神回でございました。
先回の放送で見事、王獣リランの恢癒に成功したエリン。
普通の物語であれば、問題解決でめでたしめでたしとなる筈ですが、この『エリン』ではここからが本当の問題なのですよ。エサルもこの事態を想定していなかったのかよ。トムラ先輩への処遇の件といい、やはり、ジョウンよりも教育者としての柔軟さに欠けるような気がする。
エリンが試みた育成法が『王獣規範』に沿っていないとか、霧の民の秘法でズルをしたとのデマが飛ぶとか、色々と問題が噴出しましたが、一番の問題はエリンとリランが意志を疎通してしまったことでしょう。この件に関してはエサルやトムラや教導師たちがやいのやいのと議論していましたが、一番判りやすかったのはこれ。
バーロー「王獣を従わせることができるのは、昔話にもあるように真王陛下だけです。アフォン・ノア(神々の山脈)を越えてやってきた王祖ジェは王獣を従えて、この国に平穏を齎した。ヤマン・ハサルは闘蛇の笛を授かり、闘蛇でハジャンに勝利した。そして、今がある」
学童①「知ってる! それって王獣が闘蛇を食べちゃうんだよね!」
バーロー「そうです。だから、王獣を従わせることができる真王陛下のほうが闘蛇を操る大公よりも、ずっと凄いってことなんです」
学童②「それじゃあ、リランを従わせたエリンは……」
学童③「神王陛下と同じくらい凄いっていいたいのか?」
そういうことになっちゃうよなぁ。これはまずい。非常にまずい。真王陛下と一介の霧の民の娘が同等とあっては、国家の威信は地に墜ちることになります。しかも、そういう状況を知れば、エリンを担いで真王に対峙しようとする連中(例えば『穢れた血』など)がワラワラと出現するのは火を見るよりも明らか。先回のイアルVS反真王運動家の描写がここで活きてくるわけですね。しかし、彼らの手を逃れるべく、国のほうに助けを求めれば、真王の威信を揺るがしかねないエリンはよくて幽閉。悪くて密殺。さぁ、どうすんべぇ、と大人も子供もそれぞれに悩み、考えます。余談ながら、ヤマン・ハサルは初代の大公。ハジャンは隣国の名前です。そして、本編とは関係ないことですが、バーローは私がつけた仇名。本名はウラリといいます。他の学童たちの名前は覚えられなかったよ。ごめんな。
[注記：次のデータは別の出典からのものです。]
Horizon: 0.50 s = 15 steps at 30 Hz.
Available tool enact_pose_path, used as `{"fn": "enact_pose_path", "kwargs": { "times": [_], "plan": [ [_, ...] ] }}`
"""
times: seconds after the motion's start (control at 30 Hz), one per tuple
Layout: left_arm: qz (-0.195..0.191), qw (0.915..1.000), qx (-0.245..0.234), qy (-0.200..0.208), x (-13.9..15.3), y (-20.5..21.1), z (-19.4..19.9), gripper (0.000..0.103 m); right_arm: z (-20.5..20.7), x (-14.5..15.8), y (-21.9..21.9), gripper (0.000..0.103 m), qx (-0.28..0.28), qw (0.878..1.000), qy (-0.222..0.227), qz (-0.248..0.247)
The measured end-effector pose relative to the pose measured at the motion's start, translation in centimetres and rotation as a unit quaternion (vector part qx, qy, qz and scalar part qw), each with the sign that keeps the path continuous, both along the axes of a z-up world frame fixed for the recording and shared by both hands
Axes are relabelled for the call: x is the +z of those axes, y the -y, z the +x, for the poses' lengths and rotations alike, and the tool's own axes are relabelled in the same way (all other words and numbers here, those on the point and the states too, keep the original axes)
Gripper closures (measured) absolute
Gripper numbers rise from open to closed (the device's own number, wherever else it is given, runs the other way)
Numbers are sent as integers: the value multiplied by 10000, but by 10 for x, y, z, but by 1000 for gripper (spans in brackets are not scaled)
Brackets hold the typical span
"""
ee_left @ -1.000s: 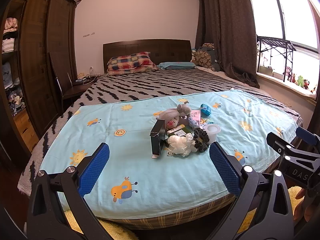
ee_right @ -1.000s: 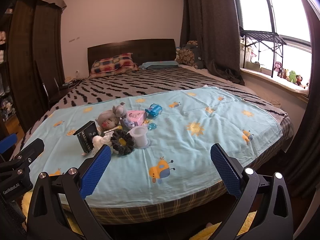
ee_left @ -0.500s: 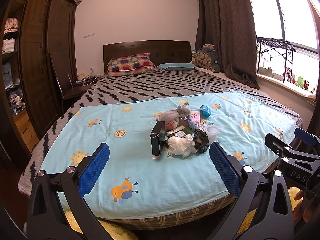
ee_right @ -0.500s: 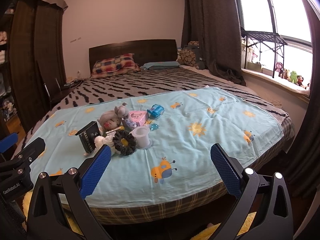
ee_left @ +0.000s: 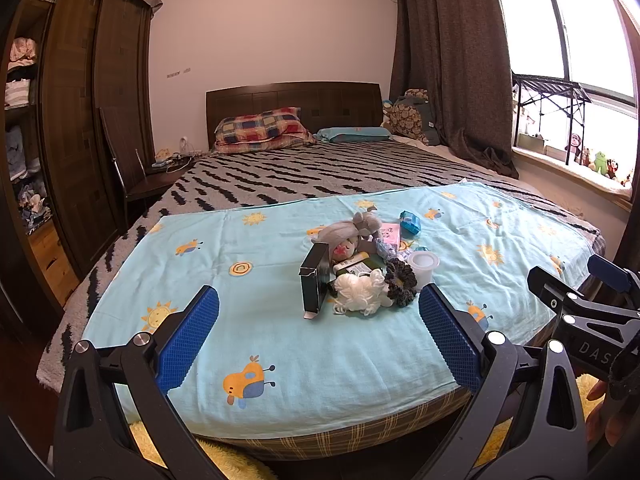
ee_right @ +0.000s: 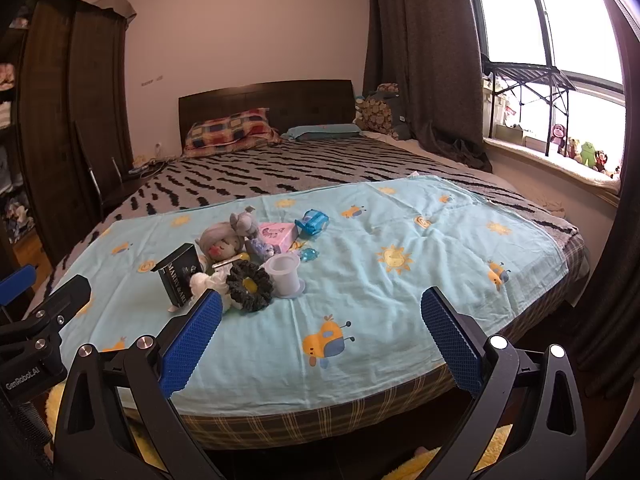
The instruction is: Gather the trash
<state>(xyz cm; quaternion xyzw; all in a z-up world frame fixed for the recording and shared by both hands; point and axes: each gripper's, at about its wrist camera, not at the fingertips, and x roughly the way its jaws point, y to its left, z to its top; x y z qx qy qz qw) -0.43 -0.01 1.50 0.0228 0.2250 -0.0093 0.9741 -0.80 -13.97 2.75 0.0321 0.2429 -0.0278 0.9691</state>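
Note:
A pile of small items lies on the light blue sheet (ee_left: 280,344) at the foot of the bed. It holds a black box (ee_left: 315,276) standing on end, a white yarn ball (ee_left: 360,290), a dark scrunchie (ee_left: 400,280), a clear plastic cup (ee_left: 423,264), a grey-haired doll (ee_left: 348,236), a pink box (ee_left: 390,234) and a blue toy (ee_left: 410,222). The same pile shows in the right wrist view, with the black box (ee_right: 178,274) and the cup (ee_right: 285,274). My left gripper (ee_left: 318,338) is open and empty, short of the pile. My right gripper (ee_right: 320,340) is open and empty, right of the pile.
The bed has a striped blanket (ee_left: 320,176), pillows and a dark headboard (ee_left: 292,108). A wardrobe (ee_left: 80,140) and chair stand at the left. Curtain and window sill with toys (ee_right: 580,156) are at the right. Yellow fluffy rug (ee_left: 224,460) lies below the bed edge.
Both grippers have moved slightly closer to the bed; the pile looks a little nearer. Both stay open and empty.

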Motion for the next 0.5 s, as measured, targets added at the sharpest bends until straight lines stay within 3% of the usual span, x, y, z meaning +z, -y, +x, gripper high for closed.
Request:
{"fn": "enact_pose_path", "kwargs": {
  "times": [0.5],
  "plan": [
    [19,10000,36,-5,2,-1,1,8,0,1,1,3,-41,10000,64,-28]
  ]
}}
一方、エサルからそのような事情を聞かされたエリンの反応は、
エリン「下らない……。王獣が闘蛇を襲うのは、それが本来の姿だからです。それを戦いの道具にするなんて、考えたくもありません。そんなことにリランを巻き込みたくない。私はリランを野生の王獣と同じように育ててあげたいだけなんです。だから、私は特滋水を飲ませたくないし、音無し笛で硬直させるようなことは……絶対にしません!」
ぶっちゃけ、赤字の台詞の箇所は怖かったです。エリン、マジ怒り状態。それでも、エサルに呼び出された時には漠然とした不安を感じていたのでしょう。エサルから事情を説明される時のエリンの顔は全て、茶碗の水面に映るカットで構成されていました。こういう言葉に頼らない演出はいい。
そして、クライマックス。カザルム学舎の全員を食堂に集め、
エサル「エリンとリランのことについて……私はそれを、このカザルム王獣保護場だけの秘密にしようと思います。この中で秘密を守れると誓える人はたちあがって下さい」
と宣告するエサル。現今のエリンの状況を伏せることは、真王に対する叛逆と取られても仕方のない行為。さぁ、彼らの反応は如何に?
僅かな沈黙を破り、まず、たちあがったのはユーヤンとトムラ先輩。次いで、カシュガンやバーローたち、エリンの同級生。そして、他の学童たちも次々と起立してゆき、全員が秘密を守ることを無言のうちに誓約します。勿論、教導師たちに保身の心が完全になかったとはいえません。学童たちは一時の熱情に浮かされているだけかも知れません。しかし、今、この時、エリンとリランを守ろうとする決断は紛れもない真実です。
エサル「私たちは、貴女とリランを守ることを、ここに誓います」
エリン「ありがとうございます! 皆さん、ありがとうございます!」
俺、号泣(本放送時ね)。流石に今回は号泣せんかったですが、それでもホロリときました。今回は情報量も半端ない話なので、2回に分けてもよかったんじゃないかとも思いましたが、改めて見直すと1回にギュッとまとめてあるからこそ、濃密で緊張感があり、視聴者の興味を惹く話になっていたんだと確認できました。素晴らしかったです……まぁ、こういう回を1回でやっちまうから、この先の『ふたりのおつかい』とかみたいな、露骨な回数合わせの話も出てくるんですがね。